Derweil saß die damit gemeinte Vorsitzende des Bundes der Ver-triebenen, die CDU-Bundestagsabgeordnete Erika Steinbach, in der ersten Reihe und genoß die Solidaritätsbekundungen von Rednern und Publikum. Jedes Mal, wenn ihr Name fiel, brandete Beifall auf. So auch, als der Bundesvorsitzende der Landsmannschaft Franz Pany sie zur „Jeanne d’Arc“ der Heimatvertriebenen erklärte.

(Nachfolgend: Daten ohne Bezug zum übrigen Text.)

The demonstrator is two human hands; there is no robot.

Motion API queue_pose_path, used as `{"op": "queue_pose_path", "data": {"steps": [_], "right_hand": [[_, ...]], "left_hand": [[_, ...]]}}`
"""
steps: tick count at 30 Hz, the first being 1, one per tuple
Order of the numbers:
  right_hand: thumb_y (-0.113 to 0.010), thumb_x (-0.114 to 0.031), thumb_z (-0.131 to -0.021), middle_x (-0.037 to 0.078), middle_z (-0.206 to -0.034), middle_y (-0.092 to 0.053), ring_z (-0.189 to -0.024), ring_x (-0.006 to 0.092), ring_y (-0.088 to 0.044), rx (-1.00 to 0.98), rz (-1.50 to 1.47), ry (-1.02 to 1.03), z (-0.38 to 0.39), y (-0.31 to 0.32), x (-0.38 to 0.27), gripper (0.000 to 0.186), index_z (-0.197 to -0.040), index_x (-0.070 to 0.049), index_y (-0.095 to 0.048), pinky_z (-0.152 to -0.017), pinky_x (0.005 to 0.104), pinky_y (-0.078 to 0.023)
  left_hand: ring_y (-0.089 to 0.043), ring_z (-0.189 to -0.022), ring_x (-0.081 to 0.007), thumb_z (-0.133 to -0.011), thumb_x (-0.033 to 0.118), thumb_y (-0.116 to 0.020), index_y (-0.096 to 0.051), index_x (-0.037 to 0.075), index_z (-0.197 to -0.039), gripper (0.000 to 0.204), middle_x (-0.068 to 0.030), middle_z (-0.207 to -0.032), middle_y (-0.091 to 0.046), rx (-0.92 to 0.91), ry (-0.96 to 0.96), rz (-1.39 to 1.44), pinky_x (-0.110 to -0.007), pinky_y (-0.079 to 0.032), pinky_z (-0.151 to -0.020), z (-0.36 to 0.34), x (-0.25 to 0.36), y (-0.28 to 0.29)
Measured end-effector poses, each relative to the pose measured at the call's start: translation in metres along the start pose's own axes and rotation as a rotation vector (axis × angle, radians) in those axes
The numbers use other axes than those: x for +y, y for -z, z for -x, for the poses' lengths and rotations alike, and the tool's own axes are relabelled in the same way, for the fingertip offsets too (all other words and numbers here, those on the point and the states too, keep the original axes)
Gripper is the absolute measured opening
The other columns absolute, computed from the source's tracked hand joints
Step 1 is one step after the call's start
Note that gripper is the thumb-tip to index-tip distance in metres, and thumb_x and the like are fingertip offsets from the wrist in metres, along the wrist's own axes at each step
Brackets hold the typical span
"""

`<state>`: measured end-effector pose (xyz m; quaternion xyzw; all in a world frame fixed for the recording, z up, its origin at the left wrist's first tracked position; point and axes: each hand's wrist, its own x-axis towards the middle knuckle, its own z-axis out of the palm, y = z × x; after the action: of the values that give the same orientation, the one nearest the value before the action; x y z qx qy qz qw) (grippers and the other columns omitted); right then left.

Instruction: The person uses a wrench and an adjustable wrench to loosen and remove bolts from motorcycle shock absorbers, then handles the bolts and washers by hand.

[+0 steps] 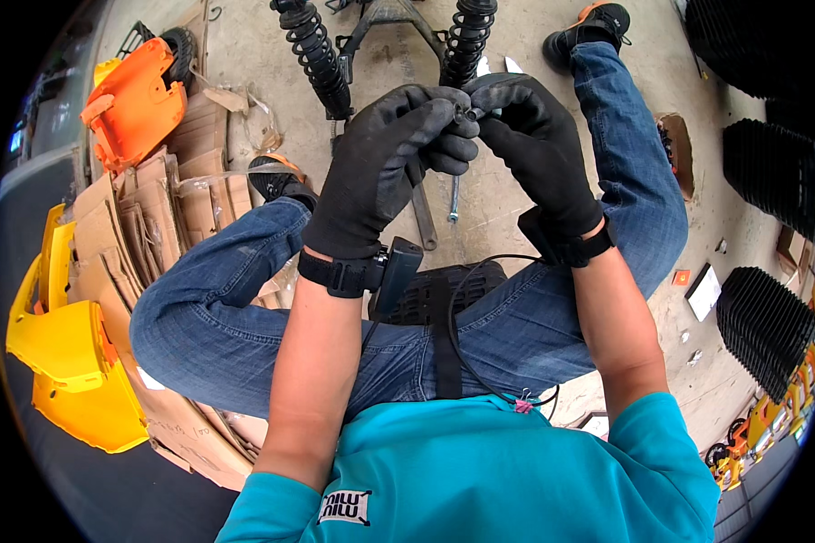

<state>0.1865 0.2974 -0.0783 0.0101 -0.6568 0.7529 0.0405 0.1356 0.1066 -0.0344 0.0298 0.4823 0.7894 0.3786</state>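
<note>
Both of my hands wear black gloves and meet in front of the frame with the coil shocks. My left hand (pixel 394 154) is closed, its thumb and fingers pinching a small dark metal piece with a round hollow end (pixel 470 115). From the other side, my right hand (pixel 534 136) pinches at the same spot; its fingertips cover whatever they grip, so I cannot make it out. Beneath my hands, a dark wrench (pixel 424 217) and a long silver bolt (pixel 454 201) lie on the concrete floor.
Two black coil shocks (pixel 315 54) (pixel 468 41) flank a dark frame (pixel 391 16) ahead. Flattened cardboard (pixel 118 244), an orange panel (pixel 136 100) and yellow panels (pixel 72 344) are at left. Black ribbed stacks (pixel 768 326) and an open carton (pixel 682 158) are at right.
</note>
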Motion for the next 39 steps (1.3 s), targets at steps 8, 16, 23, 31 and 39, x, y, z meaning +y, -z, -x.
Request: {"op": "queue_pose_path", "data": {"steps": [8,16,23,31,39], "right_hand": [[-0.065,-0.005,-0.085,0.004,-0.101,-0.064,-0.083,0.0109,-0.062,0.010,0.120,0.071,-0.001,0.000,-0.004,0.022,-0.107,-0.004,-0.067,-0.074,0.0261,-0.051],[-0.065,-0.008,-0.084,0.003,-0.100,-0.064,-0.082,0.0100,-0.060,0.016,0.155,-0.008,0.000,-0.001,-0.008,0.022,-0.106,-0.005,-0.069,-0.074,0.0257,-0.050],[-0.066,-0.008,-0.084,0.003,-0.098,-0.064,-0.080,0.0100,-0.059,0.015,0.153,-0.003,0.001,0.000,-0.004,0.023,-0.107,-0.005,-0.069,-0.072,0.0257,-0.049],[-0.069,-0.009,-0.086,0.002,-0.092,-0.066,-0.078,0.0084,-0.058,0.089,0.183,-0.175,-0.001,-0.007,-0.010,0.020,-0.105,-0.003,-0.067,-0.069,0.0247,-0.047],[-0.062,-0.008,-0.089,-0.001,-0.084,-0.063,-0.071,0.0037,-0.051,-0.024,0.034,-0.454,-0.004,-0.008,0.000,0.020,-0.107,0.000,-0.065,-0.062,0.0207,-0.042]], "left_hand": [[-0.070,-0.085,-0.0184,-0.099,0.024,-0.058,-0.057,-0.004,-0.120,0.035,-0.0138,-0.101,-0.069,0.014,-0.019,0.050,-0.030,-0.058,-0.074,-0.001,-0.002,0.008],[-0.071,-0.086,-0.0206,-0.100,0.023,-0.056,-0.056,-0.005,-0.122,0.036,-0.0171,-0.103,-0.070,0.004,-0.027,0.085,-0.031,-0.059,-0.075,-0.002,-0.005,0.014],[-0.071,-0.085,-0.0204,-0.100,0.022,-0.056,-0.058,-0.005,-0.120,0.033,-0.0161,-0.102,-0.070,0.003,-0.024,0.097,-0.032,-0.059,-0.075,-0.003,-0.006,0.015],[-0.060,-0.074,-0.0121,-0.100,0.020,-0.058,-0.061,0.002,-0.114,0.023,-0.0051,-0.086,-0.061,0.100,0.038,0.086,-0.025,-0.050,-0.067,-0.004,-0.008,0.008],[-0.056,-0.075,-0.0116,-0.104,0.027,-0.048,-0.061,0.002,-0.114,0.031,-0.0041,-0.088,-0.060,0.081,0.055,0.085,-0.025,-0.047,-0.069,-0.004,-0.026,0.030]]}}
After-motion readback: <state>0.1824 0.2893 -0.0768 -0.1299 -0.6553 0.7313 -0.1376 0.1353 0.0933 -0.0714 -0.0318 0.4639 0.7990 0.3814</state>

Bundesinnenminister Wolfgang Schäuble (CDU) forderte bei der festlichen Eröffnung des Treffens am Sonnabend entsprechend dem Motto des Pfingsttreffens „Der Geschichte verpflichtet – Zukunft gestalten“ die Tschechische Republik zu einem fairen Dialog über die Vergangenheit auf. Zwar wisse man um „die unvorstellbaren Verbrechen der Nationalsozialisten“, deswegen dürfe man aber nicht das Leid der Vertriebenen vergessen. Man müsse im vereinten Europa das Ziel der Aussöhnung im Auge behalten. Anerkennung zollte der Innenminister den Sudetendeutschen für die über Jahrzehnte aufrecht erhaltenen Kontakte zu den in der alten Heimat verbliebenen Deutschen sowie für das Engagement zur Verständigung mit den tschechischen Nachbarn.

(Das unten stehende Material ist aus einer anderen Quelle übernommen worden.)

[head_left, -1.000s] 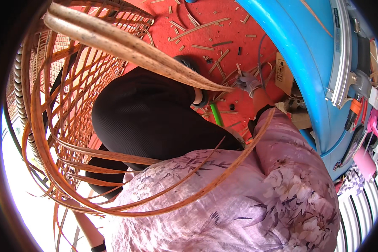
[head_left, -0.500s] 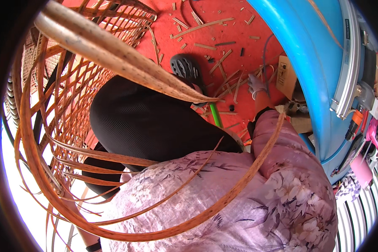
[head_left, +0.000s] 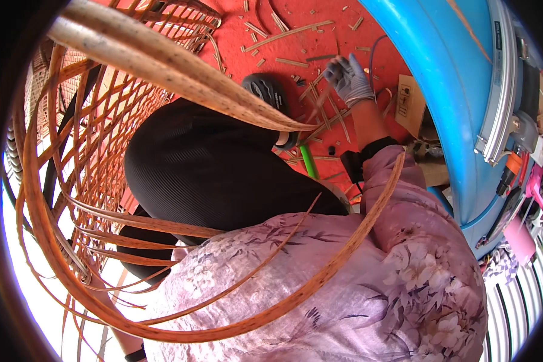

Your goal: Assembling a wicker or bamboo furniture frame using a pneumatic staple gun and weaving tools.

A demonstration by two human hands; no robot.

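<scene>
My right hand (head_left: 349, 79), in a grey glove, is raised over the littered red floor. Its fingers are partly curled around a thin brown strip (head_left: 321, 104), smeared by motion. At the lower left, my left forearm (head_left: 124, 339) reaches up toward the open-weave basket (head_left: 111, 130). Its hand is hidden behind the basket's loose strips, so its fingers do not show. Long brown strips (head_left: 205, 335) curve from the basket across my lap. One thick strip (head_left: 181, 75) crosses close in front of the view.
Cut strip pieces (head_left: 292, 62) litter the red floor (head_left: 223, 18). A blue curved tub-like wall (head_left: 431, 48) stands at the right, beside a cardboard box (head_left: 410, 105). Tools, including one with an orange part (head_left: 513, 164), hang beyond it. A green rod (head_left: 308, 161) lies near my shoe (head_left: 265, 90).
My right hand has risen from the floor and moved forward and left, with a thin strip now in its fingers. The basket and the strips over my lap have barely shifted.
</scene>
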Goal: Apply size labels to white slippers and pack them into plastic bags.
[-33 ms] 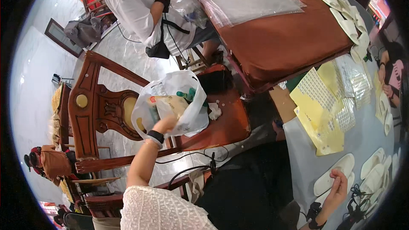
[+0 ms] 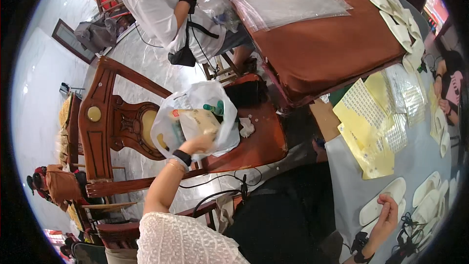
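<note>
My left hand [image 2: 197, 143] reaches into a white plastic bag [image 2: 168, 117] that sits on the seat of a carved wooden chair [image 2: 105, 117]. Its fingers close on a beige packet [image 2: 199, 121]; green bottle tops [image 2: 215, 107] show beside it. My left wrist wears a black band [image 2: 181, 157]. At the lower right, my right hand [image 2: 386, 216] rests with curled fingers on a white slipper sole [image 2: 376, 205] lying on the grey table [image 2: 420, 161].
Yellow sheets [image 2: 364, 132] and more white soles [image 2: 430, 190] lie on the grey table. A brown table [image 2: 332, 44] holds clear plastic bags [image 2: 288, 0] and a row of white slippers [image 2: 398, 17]. A person in a white shirt [image 2: 161, 5] works there. Black cables [image 2: 220, 186] hang by my lap.
</note>
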Action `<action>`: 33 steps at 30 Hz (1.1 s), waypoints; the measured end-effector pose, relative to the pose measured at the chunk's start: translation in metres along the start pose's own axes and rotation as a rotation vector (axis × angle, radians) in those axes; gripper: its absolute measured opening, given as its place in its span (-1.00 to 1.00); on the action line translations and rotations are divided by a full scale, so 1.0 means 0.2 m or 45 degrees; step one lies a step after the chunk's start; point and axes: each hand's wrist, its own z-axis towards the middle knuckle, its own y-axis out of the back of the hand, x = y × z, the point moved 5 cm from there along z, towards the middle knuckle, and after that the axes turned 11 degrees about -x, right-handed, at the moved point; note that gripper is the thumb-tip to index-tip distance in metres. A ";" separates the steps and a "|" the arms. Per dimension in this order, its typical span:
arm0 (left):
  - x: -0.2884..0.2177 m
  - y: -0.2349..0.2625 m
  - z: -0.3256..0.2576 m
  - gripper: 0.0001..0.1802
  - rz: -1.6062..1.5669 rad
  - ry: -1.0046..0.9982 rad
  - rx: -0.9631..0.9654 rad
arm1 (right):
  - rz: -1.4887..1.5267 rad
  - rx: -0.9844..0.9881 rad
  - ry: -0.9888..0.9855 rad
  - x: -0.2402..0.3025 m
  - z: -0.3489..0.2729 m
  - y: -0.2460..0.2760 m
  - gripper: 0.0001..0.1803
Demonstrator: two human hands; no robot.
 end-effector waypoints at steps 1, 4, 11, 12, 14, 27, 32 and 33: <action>-0.04 -0.15 0.01 -0.75 0.315 -0.380 0.563 | 0.010 0.007 0.015 -0.02 0.02 0.00 -0.76; -0.18 -0.34 -0.02 -0.80 -0.353 -0.737 0.293 | 0.141 0.033 0.002 -0.04 0.04 -0.03 -0.77; -0.13 0.00 0.22 -0.77 0.240 -0.502 -0.396 | 0.109 0.041 0.007 0.00 0.05 -0.03 -0.79; -0.09 0.00 0.23 -0.77 0.239 -0.508 -0.396 | 0.141 0.040 -0.003 -0.01 0.05 -0.03 -0.79; 0.10 -0.12 0.25 -0.77 1.253 -0.560 -0.005 | 0.160 0.071 -0.007 -0.01 0.05 -0.05 -0.79; 0.45 -0.43 0.57 -0.63 0.563 0.031 0.009 | 0.132 0.043 -0.076 0.06 0.02 -0.05 -0.81; 0.44 -0.57 0.73 -0.62 -0.032 -0.034 -0.217 | 0.105 0.007 -0.134 0.08 0.02 -0.02 -0.81; 0.48 -0.61 0.72 -0.62 -0.156 -0.045 -0.252 | 0.099 0.016 -0.127 0.08 0.01 -0.02 -0.81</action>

Ebenfalls bei der Eröffnungsfeier verlieh die Sudetendeutsche Landsmannschaft ihre höchste Auszeichnung, den nach Karl IV. benannten „Europäischen Karls-Preis“. Preisträger in diesem Jahr ist Günther Beckstein, der sich nicht nur als Ministerpräsident, sondern auch davor als bayerischer Innenminister enorme Verdienste um die Sudetendeutschen, die Ostpreußen und alle deutschen Vertriebenen erworben hat. Seine klare Aussprache, die bei aller Deutlichkeit nie verletztend ist, ist seit vielen Jahren „Balsam“ auf der Seele der Entrechteten, die die Phrasen vieler anderer Politiker nur mit Mühe ertragen können. Eine Kostprobe davon gab Beckstein wieder im Vorfeld des Pfingsttreffens: „Mir macht niemand weis, daß Folter, Vergewaltigung und Mord nur deswegen fromme Werke sind, weil sie am Ende des Krieges an Deutschen begangen wurden“, so der populäre Franke. Das habe er „in allen Jahren jedem Gesprächspartner gesagt“: „Wenn ich Gespräche in Prag geführt habe, habe ich immer darauf hingewiesen, daß die Vertreibung eine Wunde ist, die nicht verheilen kann, solange sich die Tschechen nicht auch zu ihrer Verantwortung bekennen“. Mit diesem Mut gewinnt man nicht unbedingt Mehrheiten unter Synodalen oder Freunde unter Journalisten, aber die Sympathien der Betroffenen, die sich nun erkenntlich gezeigt haben.

Auch der Bischof der gastgebenden Stadt, Walter Mixa, warnte beim Pfingstgottesdienst vor mehreren tausend Teilnehmern vor Geschichtsvergessenheit. Es sei allein dem gemeinsamen christlichen Glauben zu verdanken, daß es nach der Vertreibung nicht zu Auseinandersetzungen zwischen den vertriebenen Sudetendeutschen und der ansässigen Bevölkerung gekommen sei. Die „zutiefst christliche Idee“ der europäischen Einigung, die Völker und Volksgruppen in Europa zu einem geeinten „Vaterland der Vaterländer“ verbunden habe, sei der einzige Weg, den Frieden in Europa dauerhaft zu erhalten.      H.E.B./K.B.

Foto: Folklore und Politik in Augsburg: Eine Sudentendeutsche in typischer Wischauer Tracht begrüßt Bayerns Ministerpräsident Horst Seehofer (CSU).